Kuroko's Basket volume 3 (Kazé manga)


(Iemitsu) #1

Dans ce troisième volume essentiellement centré sur la compétition, Fujimaki Tadatoshi rassure réellement sur sa faculté à créer des matchs prenants et originaux. Après avoir passé facilement le premier tour du tournoi, les joueurs du lycée Seirin doivent enchainer les matchs et les victoires pour espérer affronter Shûtoku en finale. Mais à trop se focaliser sur ce face à face, Kuroko et ses coéquipiers finissent par oublier qu’ils devront avant tout défaire Seihô en demi-finale, une équipe extrêmement talentueuse qui avait impitoyablement écrasé Seirin l’année précédente.

L’intérêt premier de ce volume est d’offrir au lecteur un premier match “au sommet” contre une équipe ne comptant pas de membre de la génération miracle dans ses rangs. Là où Papa Mbai et le lycée Shinkyo n’avaient joué le rôle que de faire valoir pour Kuroko et Taïga, c’est cette fois ci 5 joueurs d’un tout autre calibre qui se présentent face à nos deux compères. Pour couronner le tout, Aida doit composer avec un calendrier compliqué qui contraint les équipes à jouer demi-finales et finale le même jour. Même si de prime abord l’on peut penser que le sort s’acharne sur Seirin et que tout cela n’est là que pour rendre leur victoire plus éclatante, on se rend vite compte que cela permet surtout à l’auteur de nous offrir autre chose que des matchs classiques qui sentent le déjà vu et gagnés à coup de nekketsu.

[spoiler]Tout d’abord j’ai trouvé l’équipe de Seihô très intéressante et réaliste. En effet, contrairement à ce que l’on peut penser, la défense est extrêmement importante. Même si cela offre généralement des matchs peu spectaculaires, les meilleures équipes sont souvent celles qui maitrisent à la perfection les fondamentaux. (comme les Spurs de Tony Parker, par exemple) Retrouver cet aspect du basket dans Kuroko no Basket m’a donc agréablement surpris dans la mesure où nous n’en avions vu jusque là que l’aspect flashy à la limite du surnaturel.
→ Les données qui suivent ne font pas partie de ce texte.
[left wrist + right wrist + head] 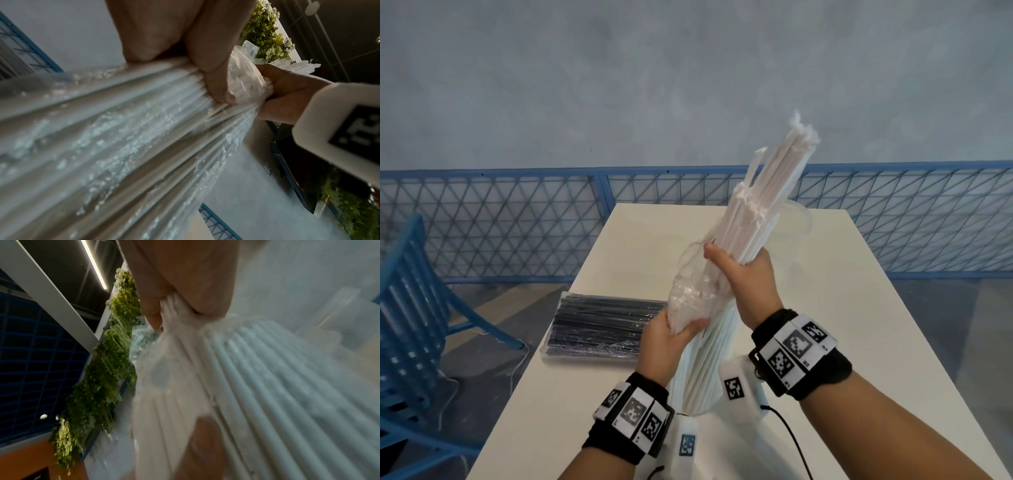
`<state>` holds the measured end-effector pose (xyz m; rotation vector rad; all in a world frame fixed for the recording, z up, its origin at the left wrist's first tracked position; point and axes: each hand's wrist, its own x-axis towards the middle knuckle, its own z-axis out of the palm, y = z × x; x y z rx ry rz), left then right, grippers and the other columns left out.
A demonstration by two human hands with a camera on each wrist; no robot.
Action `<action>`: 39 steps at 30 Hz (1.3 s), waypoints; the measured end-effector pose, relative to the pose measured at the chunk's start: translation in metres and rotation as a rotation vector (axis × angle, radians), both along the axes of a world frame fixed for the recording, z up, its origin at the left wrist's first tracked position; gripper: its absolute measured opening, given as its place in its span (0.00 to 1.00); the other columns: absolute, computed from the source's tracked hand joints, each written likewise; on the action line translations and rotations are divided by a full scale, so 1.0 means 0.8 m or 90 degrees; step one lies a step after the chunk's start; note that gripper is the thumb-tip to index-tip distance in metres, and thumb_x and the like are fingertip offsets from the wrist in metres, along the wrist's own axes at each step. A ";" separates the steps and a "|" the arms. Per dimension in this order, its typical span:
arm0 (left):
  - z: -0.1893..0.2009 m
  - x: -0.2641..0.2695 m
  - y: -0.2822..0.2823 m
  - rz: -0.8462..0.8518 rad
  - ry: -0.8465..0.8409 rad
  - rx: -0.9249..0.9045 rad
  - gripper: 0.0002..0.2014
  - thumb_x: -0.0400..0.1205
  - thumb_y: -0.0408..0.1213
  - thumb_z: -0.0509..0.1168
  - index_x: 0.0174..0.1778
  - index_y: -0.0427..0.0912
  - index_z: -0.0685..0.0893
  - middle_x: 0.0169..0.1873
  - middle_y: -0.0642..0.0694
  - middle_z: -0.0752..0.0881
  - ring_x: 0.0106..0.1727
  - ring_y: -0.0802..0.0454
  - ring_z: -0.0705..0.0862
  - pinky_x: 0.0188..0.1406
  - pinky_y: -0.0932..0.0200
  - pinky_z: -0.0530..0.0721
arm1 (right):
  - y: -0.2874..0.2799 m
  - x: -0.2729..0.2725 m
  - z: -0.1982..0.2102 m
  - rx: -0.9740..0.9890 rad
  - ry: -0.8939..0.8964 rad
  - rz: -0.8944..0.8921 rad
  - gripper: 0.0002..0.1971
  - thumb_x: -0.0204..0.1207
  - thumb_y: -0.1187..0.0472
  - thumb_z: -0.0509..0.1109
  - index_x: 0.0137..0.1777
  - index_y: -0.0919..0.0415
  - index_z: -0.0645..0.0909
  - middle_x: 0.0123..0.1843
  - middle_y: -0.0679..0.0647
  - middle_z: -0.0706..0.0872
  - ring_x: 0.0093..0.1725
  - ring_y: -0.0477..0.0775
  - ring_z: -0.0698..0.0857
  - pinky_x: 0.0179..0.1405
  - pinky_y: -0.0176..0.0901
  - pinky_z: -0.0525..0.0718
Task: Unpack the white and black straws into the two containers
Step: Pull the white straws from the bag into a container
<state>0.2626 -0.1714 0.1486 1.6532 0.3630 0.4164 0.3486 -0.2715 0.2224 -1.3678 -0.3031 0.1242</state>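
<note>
Above the white table [859, 308] I hold a thick bundle of white straws [774, 192], tilted with its top end away from me and to the right. My right hand [746, 281] grips the bare straws [267, 378] around the middle. My left hand [671, 335] grips the clear plastic bag [688, 287], crumpled lower on the bundle; its thumb [216, 81] presses the straws [123, 129] just below the right hand [292, 97]. A sealed pack of black straws [602, 325] lies flat on the table's left side. A clear container [796, 219] shows partly behind the bundle.
A blue slatted chair [407, 308] stands left of the table, and a thin cable trails on the floor beside it. A blue mesh fence [517, 222] runs behind the table's far edge. The bundle hides the table's middle.
</note>
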 end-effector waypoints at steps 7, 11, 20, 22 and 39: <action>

Mais l’autre surprise de ce volume, c’est la discrétion de Taïga et Kuroko conservés par Aïda en vue de la finale contre Shûtoku, laissant les clés du match aux “ainés” qui nous épatent une nouvelle fois après un aperçu plus qu’alléchant dans le volume précédent. On en découvre un peu plus des talents de chacun des joueurs et alors qu’on pouvait leur reprocher jusque là un chara-design assez banal, force est de constater que cela n’entache en rien leur charisme collectif une fois sur le terrain. Il est également appréciable de se voir rappeler le fait qu’une équipe habituée à jouer ensemble est beaucoup plus efficace qu’une équipe composée d’individualités.
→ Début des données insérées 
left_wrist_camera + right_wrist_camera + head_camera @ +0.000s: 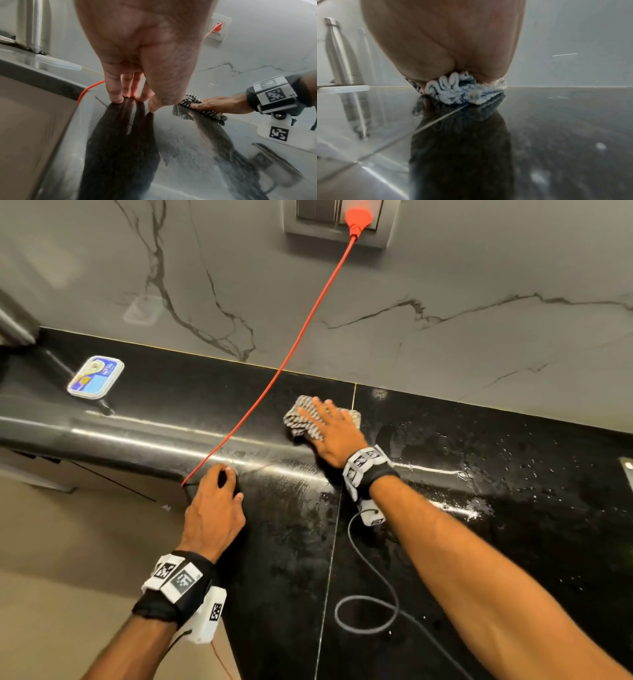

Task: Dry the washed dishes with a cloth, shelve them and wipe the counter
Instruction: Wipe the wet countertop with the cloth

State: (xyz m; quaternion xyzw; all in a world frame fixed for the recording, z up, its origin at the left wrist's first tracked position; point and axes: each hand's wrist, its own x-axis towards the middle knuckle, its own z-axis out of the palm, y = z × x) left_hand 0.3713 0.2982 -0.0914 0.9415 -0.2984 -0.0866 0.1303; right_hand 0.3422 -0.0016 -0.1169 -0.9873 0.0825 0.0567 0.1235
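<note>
Right hand [330,433] lies flat, fingers spread and straight, pressing the striped cloth [305,419] onto the black counter [513,525] near the back wall, just left of the slab seam. Left hand [215,508] props on the counter's front edge at about seven o'clock from the cloth, fingertips [116,98] down on the stone and holding nothing.

No dishes show, so drying and shelving look finished and the wiping step seems to be in hand. Water droplets [479,505] speckle the slab from three to five o'clock of the cloth; the next move likely calls for a firm sweep that way, keeping off the red cord [301,337] that crosses at nine o'clock.

At ten o'clock sits a small blue tin [96,376]; its lettering is too blurred to read. Wrist bands carry only square code markers.
</note>
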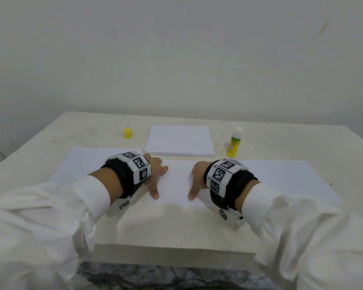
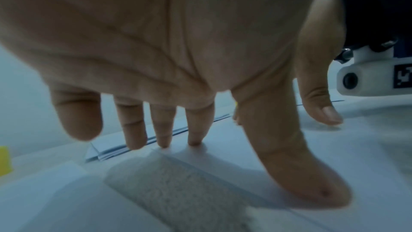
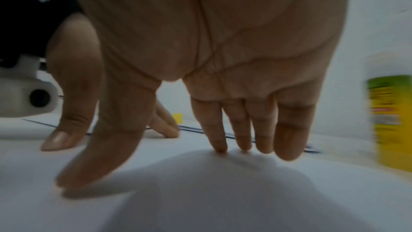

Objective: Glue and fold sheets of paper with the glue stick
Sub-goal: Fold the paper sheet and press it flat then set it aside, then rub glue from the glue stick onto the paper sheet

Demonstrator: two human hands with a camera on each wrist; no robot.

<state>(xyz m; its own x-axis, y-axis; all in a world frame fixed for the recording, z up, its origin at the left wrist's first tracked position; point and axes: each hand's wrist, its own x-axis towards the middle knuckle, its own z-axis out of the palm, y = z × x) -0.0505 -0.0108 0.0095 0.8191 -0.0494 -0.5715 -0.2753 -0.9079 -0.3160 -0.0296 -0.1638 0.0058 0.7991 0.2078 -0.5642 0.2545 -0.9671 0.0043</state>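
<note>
Two white sheets lie flat on the table. My left hand point(image 1: 159, 181) and right hand point(image 1: 194, 183) rest side by side on the left part of the larger sheet point(image 1: 281, 181), fingers straight and spread, fingertips and thumbs pressing the paper. The left wrist view shows those fingertips point(image 2: 194, 142) touching the sheet's far edge. The second sheet point(image 1: 88, 162) lies to the left, partly under my left wrist. An uncapped glue stick point(image 1: 234, 143) stands upright just beyond the larger sheet, right of my right hand; it also shows as the glue stick point(image 3: 390, 121) in the right wrist view.
A stack of folded white paper point(image 1: 179, 141) lies beyond my hands at the table's middle. The yellow glue cap point(image 1: 127, 132) stands left of the stack. A wall rises right behind the pale table point(image 1: 176, 222), whose front edge is near my forearms.
</note>
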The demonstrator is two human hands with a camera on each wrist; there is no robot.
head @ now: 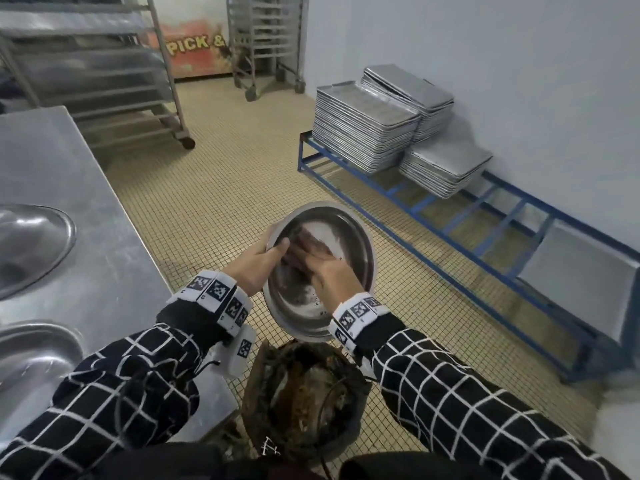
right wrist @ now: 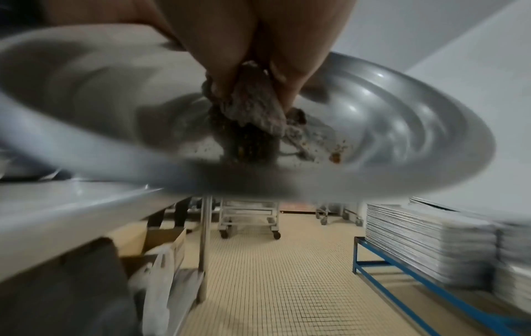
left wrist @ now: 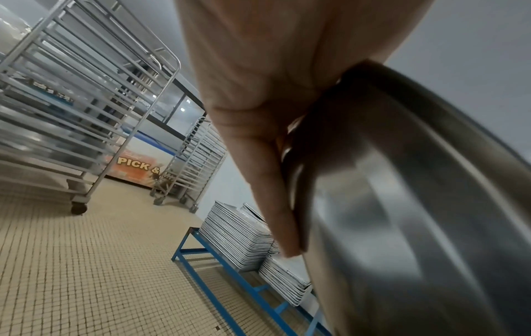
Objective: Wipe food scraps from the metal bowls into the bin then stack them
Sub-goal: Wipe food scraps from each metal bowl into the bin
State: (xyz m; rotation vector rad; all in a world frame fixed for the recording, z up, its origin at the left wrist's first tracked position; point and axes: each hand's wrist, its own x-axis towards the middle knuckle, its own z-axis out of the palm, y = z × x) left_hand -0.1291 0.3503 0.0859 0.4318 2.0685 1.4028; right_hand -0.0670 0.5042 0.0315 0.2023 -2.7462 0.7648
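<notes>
A metal bowl is tilted toward me over a dark bin full of scraps on the floor. My left hand grips its left rim, thumb inside and fingers along the outer wall. My right hand is inside the bowl, its fingers pinching a soiled grey-brown wad against the bottom. Brown crumbs stick to the inside of the bowl. Two more metal bowls rest on the steel table at left.
Stacks of baking trays sit on a low blue rack along the right wall. Wheeled tray racks stand at the back. Cardboard boxes lie under the table. Tiled floor runs between the table and the rack.
</notes>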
Enfin, Fujimaki Tadatoshi fait également la différence sur de petits détails qui passeront peut être inaperçus mais qui n’en sont pas moins appréciables. Je pense notamment à l’apparition des fautes offensives qui pourront, à l’avenir, particulièrement gêner Taïga dont le jeu est extrêmement physique. Par contre, j’aurai apprécié que Tomoki soit sanctionné pour ses paroles qui vont bien plus loin que le “trash-talk” habituel qui relève plus de la vanne que de l’insulte. Enfin, cela a le mérite de bousculer le lecteur et de le faire d’autant plus entrer dans le match, ce qui n’est pas plus mal.[/spoiler]

Pour toutes ces raisons et malgré un rythme toujours très élevé, je pense que l’on tient ici le volume le plus abouti de Kuroko no Basket jusque maintenant. En espérant que l’auteur poursuive dans cette voie et que les matchs à venir se montreront tout aussi palpitants.